Он говорит с непоколебимой уверенностью, что иначе не может, не могло быть, — бестолковые, нелепые явления жизни неизбежно законны.
— То же будет и Осьмухиным: не дружи с немцами, не заводи дела никчемного! Вона, — пивной завод строить измыслили. У нас тут всякая баба пиво может варить, народ-то наш не пьёт его, к вину привык. Народ у нас сразу хочет достичь желаемого: шкалик водки действительней пяти кружек пива ошеломит… У нас народ любит простоту во всём: родился человек слеп, а вдруг — прозрел! Это — перемена! Илья Муромской тридцать три года сиднем сидел, выждал время да — пошёл! А которые не умеют ожидать в окружении скромности…
За окнами по красному небу белыми лебедями плывут в даль облака; овраг лежит на земле медвежьей шубой: кто-то сказочно огромный сбросил её с широких плеч и, должно быть, — ушёл, убежал за луга, за леса. Многое вокруг напоминает старинную, жуткую сказку, больше всего сам Антипа Вологонов, человек, который страшно много знает о неудачах жизни людской и любит рассказыватъ о них.

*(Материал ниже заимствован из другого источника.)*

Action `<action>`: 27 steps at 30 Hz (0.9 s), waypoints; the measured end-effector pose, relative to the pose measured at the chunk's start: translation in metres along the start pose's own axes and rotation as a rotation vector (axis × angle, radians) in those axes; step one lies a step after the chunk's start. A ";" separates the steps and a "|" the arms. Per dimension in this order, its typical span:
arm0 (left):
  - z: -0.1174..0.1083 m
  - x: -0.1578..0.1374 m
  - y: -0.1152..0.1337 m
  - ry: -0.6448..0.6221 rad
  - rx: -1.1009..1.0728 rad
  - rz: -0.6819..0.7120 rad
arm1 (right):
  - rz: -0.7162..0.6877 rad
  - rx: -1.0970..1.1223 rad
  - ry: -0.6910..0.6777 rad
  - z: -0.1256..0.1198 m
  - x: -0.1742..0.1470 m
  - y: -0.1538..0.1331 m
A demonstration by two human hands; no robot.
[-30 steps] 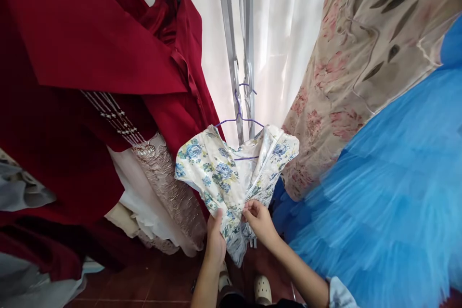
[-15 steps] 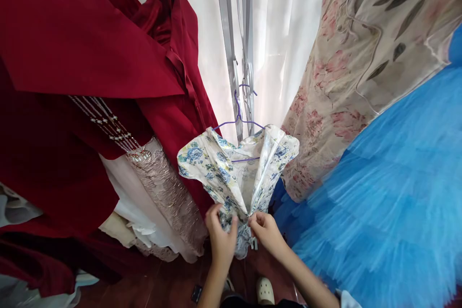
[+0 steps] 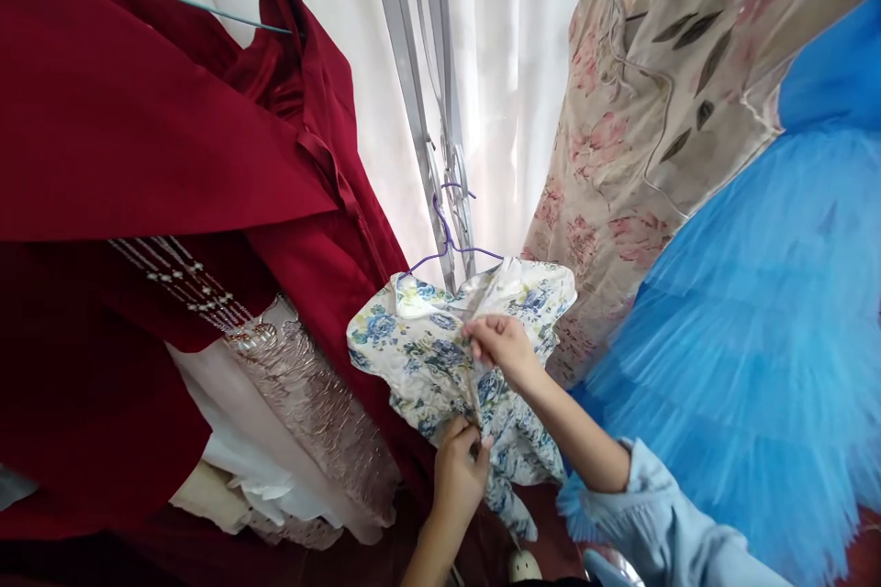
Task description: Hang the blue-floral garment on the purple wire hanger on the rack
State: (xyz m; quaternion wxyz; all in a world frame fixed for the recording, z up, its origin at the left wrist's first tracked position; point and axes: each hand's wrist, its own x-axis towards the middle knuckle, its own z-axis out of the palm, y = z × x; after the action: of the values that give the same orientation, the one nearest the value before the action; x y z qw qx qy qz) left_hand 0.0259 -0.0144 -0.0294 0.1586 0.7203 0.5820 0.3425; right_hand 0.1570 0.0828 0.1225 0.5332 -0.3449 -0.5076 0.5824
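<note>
A white dress (image 3: 413,358) with blue and yellow flowers hangs on a purple wire hanger (image 3: 449,243). My right hand (image 3: 506,350) is pinched on the zipper near the neckline; the small pull is hidden by the fingers. Below that point the two edges of the opening lie together. Above it, the collar flaps stand slightly apart. Lower down, my left hand (image 3: 460,468) has its fingers closed on the dress fabric beside the zipper line.
Dark red garments (image 3: 158,110) hang at the left, above a pale pink lace dress (image 3: 323,394). On the right are a beige floral dress (image 3: 606,165) and a blue tulle dress (image 3: 743,312). A grey metal stand (image 3: 403,46) rises before a white curtain (image 3: 523,64).
My right hand has moved up along the zipper to near the neckline, and the open front has closed. The left hand has gone from loose fingers to a hold on the fabric.
</note>
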 end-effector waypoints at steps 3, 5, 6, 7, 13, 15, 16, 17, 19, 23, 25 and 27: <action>-0.003 -0.006 0.006 -0.026 -0.008 -0.027 | -0.117 0.080 0.016 0.012 0.025 -0.035; -0.004 -0.007 0.011 -0.039 0.003 -0.041 | -0.143 0.121 0.032 0.016 0.033 -0.045; -0.003 -0.007 0.013 -0.045 0.014 -0.045 | -0.141 0.135 0.036 0.017 0.036 -0.047; -0.002 -0.007 0.015 -0.052 0.027 -0.047 | -0.133 0.148 0.042 0.016 0.037 -0.048; 0.015 -0.008 0.008 -0.155 0.003 -0.017 | -0.158 0.163 0.047 0.007 0.041 -0.053; 0.009 -0.001 0.007 -0.156 -0.046 -0.020 | -0.164 0.110 0.002 0.004 0.039 -0.054; 0.001 0.006 0.009 -0.122 -0.074 -0.022 | -0.161 0.083 -0.019 0.003 0.038 -0.054; -0.010 0.015 0.013 -0.060 -0.107 -0.022 | -0.157 0.058 -0.030 0.001 0.035 -0.053; -0.041 0.040 0.028 0.132 -0.186 0.001 | -0.144 0.015 -0.034 -0.002 0.029 -0.051; -0.112 0.107 0.066 0.372 -0.229 0.236 | -0.158 -0.065 -0.049 -0.003 0.018 -0.052; -0.136 0.138 0.079 0.312 -0.124 0.356 | -0.185 -0.096 -0.052 -0.001 0.016 -0.054; -0.147 0.160 0.087 0.250 -0.019 0.466 | -0.200 -0.118 -0.037 0.000 0.018 -0.054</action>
State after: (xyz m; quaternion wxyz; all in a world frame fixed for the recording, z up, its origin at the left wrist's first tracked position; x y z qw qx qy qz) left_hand 0.0039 0.0885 0.1801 0.0089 0.7855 0.4122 0.4616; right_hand 0.1680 0.0957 0.1767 0.5581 -0.3125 -0.5826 0.5014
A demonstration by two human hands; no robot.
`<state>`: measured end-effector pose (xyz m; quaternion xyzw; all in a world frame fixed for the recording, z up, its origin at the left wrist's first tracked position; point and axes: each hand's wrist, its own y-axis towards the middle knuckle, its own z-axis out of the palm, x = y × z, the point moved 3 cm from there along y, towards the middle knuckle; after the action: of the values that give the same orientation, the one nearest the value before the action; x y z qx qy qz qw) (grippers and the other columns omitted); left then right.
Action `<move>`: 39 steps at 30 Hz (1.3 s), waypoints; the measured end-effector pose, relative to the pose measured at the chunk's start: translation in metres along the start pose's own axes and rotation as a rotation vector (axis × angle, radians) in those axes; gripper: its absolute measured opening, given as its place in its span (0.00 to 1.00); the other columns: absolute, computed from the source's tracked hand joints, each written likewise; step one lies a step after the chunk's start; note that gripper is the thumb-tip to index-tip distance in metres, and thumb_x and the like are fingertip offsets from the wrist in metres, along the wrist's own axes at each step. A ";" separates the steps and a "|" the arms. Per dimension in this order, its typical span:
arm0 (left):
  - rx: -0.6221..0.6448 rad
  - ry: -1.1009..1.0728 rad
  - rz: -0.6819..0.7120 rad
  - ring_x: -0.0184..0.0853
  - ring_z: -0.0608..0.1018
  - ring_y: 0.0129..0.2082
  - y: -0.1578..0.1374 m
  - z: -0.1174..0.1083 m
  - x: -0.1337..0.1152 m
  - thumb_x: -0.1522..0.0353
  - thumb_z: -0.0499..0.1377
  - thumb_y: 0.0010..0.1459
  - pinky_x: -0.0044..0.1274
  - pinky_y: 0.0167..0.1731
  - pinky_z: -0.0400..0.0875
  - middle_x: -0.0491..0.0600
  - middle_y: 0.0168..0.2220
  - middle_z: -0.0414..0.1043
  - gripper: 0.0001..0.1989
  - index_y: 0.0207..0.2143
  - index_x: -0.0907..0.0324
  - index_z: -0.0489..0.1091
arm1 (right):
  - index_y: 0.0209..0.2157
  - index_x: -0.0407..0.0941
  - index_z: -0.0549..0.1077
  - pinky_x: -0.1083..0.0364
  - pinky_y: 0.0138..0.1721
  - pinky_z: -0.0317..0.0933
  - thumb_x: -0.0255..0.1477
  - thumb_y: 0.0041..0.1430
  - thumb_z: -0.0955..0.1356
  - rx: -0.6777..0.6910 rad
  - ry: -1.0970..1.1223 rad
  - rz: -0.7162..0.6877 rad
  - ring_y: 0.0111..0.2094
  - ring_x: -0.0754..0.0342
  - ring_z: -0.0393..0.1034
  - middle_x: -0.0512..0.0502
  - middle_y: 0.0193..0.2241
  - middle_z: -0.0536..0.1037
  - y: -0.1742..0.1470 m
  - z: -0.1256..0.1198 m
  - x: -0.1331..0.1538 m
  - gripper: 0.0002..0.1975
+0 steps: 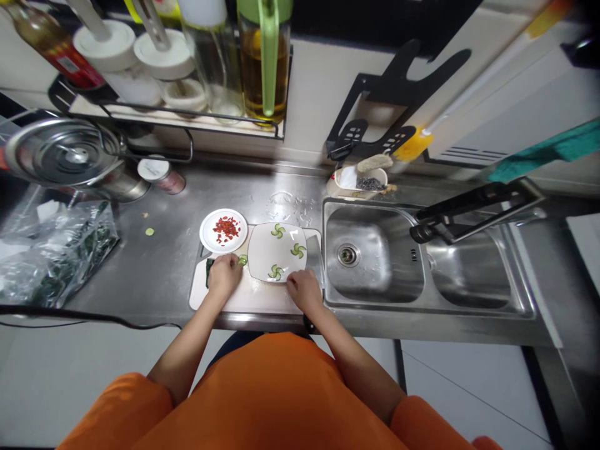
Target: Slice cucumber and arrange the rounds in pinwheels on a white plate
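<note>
A white square plate lies on the cutting board, with three pinwheel fans of thin cucumber slices set near its rim. My left hand is closed at the plate's left side, its fingertips pinching cucumber slices. Beneath that hand a dark green piece is partly hidden. My right hand grips the lower right edge of the plate with curled fingers. Beside it a wide knife blade rests on the board. At the upper left, a round white plate bears small red pieces.
A double steel sink adjoins the board on the right, with a black faucet over it. Bagged greens, a steel pot and a small jar stand left. Above hangs a rack of bottles.
</note>
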<state>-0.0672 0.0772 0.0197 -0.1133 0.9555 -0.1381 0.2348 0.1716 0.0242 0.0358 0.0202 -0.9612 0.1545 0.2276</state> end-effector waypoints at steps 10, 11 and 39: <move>0.060 -0.104 -0.037 0.33 0.73 0.28 -0.003 -0.006 -0.005 0.67 0.56 0.50 0.21 0.30 0.61 0.45 0.27 0.73 0.04 0.27 0.56 0.69 | 0.29 0.44 0.72 0.57 0.37 0.48 0.24 0.58 0.63 -0.006 -0.015 -0.006 0.35 0.53 0.59 0.46 0.28 0.72 0.004 -0.002 0.003 0.08; 0.063 -0.117 -0.043 0.33 0.73 0.28 -0.003 -0.006 -0.005 0.67 0.56 0.50 0.21 0.30 0.61 0.45 0.26 0.73 0.04 0.26 0.56 0.69 | 0.28 0.44 0.72 0.57 0.37 0.49 0.24 0.57 0.62 -0.005 -0.010 -0.006 0.35 0.53 0.59 0.46 0.28 0.72 0.004 -0.003 0.003 0.08; 0.576 -1.287 -0.401 0.20 0.64 0.18 -0.021 0.019 -0.053 0.69 0.70 0.35 0.15 0.18 0.54 0.43 0.21 0.68 0.16 0.30 0.63 0.72 | 0.30 0.44 0.74 0.58 0.31 0.59 0.38 0.49 0.68 0.004 1.016 0.182 0.28 0.57 0.65 0.51 0.26 0.73 0.041 0.005 0.030 0.12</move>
<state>-0.0097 0.0686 0.0325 -0.2784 0.5153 -0.3302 0.7402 0.1378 0.0631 0.0336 -0.1407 -0.7267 0.1658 0.6516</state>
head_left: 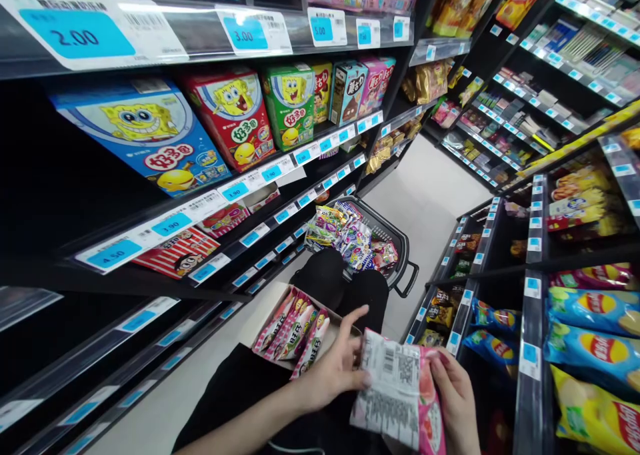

На минуту замолчит, со свистом схлёбывая сложенными бантиком губами рыжий чай с блюдца, прочно поставленного на растопыренные пальцы правой руки, потом, обсосав мокрые усы, снова, ровным голосом, начинает размеренную речь, точно читая псалтирь.
— Видал, на Житной, лавочку Асеева, старика? Было у него десятеро сыновей, шестеро до возраста примерли: старшой — певчий хороший — был сумасброд, книгочей — и, будучи в солдатах денщиком, в Ташкенте начальника своего с женою прирезал, а сам пристрелился. Есть слушок, что он с женой-то начальниковой любовь крутил, а она ему отказала, снова к мужу прилежа. Григорий в вышних училищах учился, в Петербурге, и — с ума сошёл. Лексей — тоже по воинской части пошёл, по коннице, а теперь в цирках ездит и — пьянствует, наверно. А самый младший, Николай, бежал из дому в молодых ещё годах и, неведомыми путями, оказался в Норвежской земле, в холодных морях рыбу какую-то ловит. Извратился, забыл, что у нас своей рыбы предостаточно — довольно! А тем временем отец всё своё имение в монастырь отписал, — вот те и рыба холодных морей!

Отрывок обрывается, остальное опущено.